(PROBLEM DETAILS)
Copy the entire listing, down to the final line, exactly.

::: INPUT DATA

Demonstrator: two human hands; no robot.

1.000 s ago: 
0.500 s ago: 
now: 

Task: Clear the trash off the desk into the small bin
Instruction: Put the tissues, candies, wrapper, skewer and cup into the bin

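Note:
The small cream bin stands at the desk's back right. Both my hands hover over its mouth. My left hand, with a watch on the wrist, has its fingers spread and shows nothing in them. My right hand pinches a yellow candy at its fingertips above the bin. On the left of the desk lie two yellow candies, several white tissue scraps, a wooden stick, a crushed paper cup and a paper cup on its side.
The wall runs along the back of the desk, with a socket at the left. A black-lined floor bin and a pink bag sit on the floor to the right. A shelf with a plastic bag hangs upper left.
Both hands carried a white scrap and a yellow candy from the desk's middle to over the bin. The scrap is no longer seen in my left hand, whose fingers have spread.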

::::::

(RESPONSE BOX)
Demonstrator: two human hands; no robot.

1.000 s ago: 
0.500 s ago: 
now: 

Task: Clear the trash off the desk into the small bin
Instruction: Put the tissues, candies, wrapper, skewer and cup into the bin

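Note:
The small cream bin stands at the desk's back right. Both my hands hover over its mouth. My left hand, with a watch on the wrist, has its fingers spread and shows nothing in them. My right hand pinches a yellow candy at its fingertips above the bin. On the left of the desk lie two yellow candies, several white tissue scraps, a wooden stick, a crushed paper cup and a paper cup on its side.
The wall runs along the back of the desk, with a socket at the left. A black-lined floor bin and a pink bag sit on the floor to the right. A shelf with a plastic bag hangs upper left.
Both hands carried a white scrap and a yellow candy from the desk's middle to over the bin. The scrap is no longer seen in my left hand, whose fingers have spread.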

Response complete; there is no more output.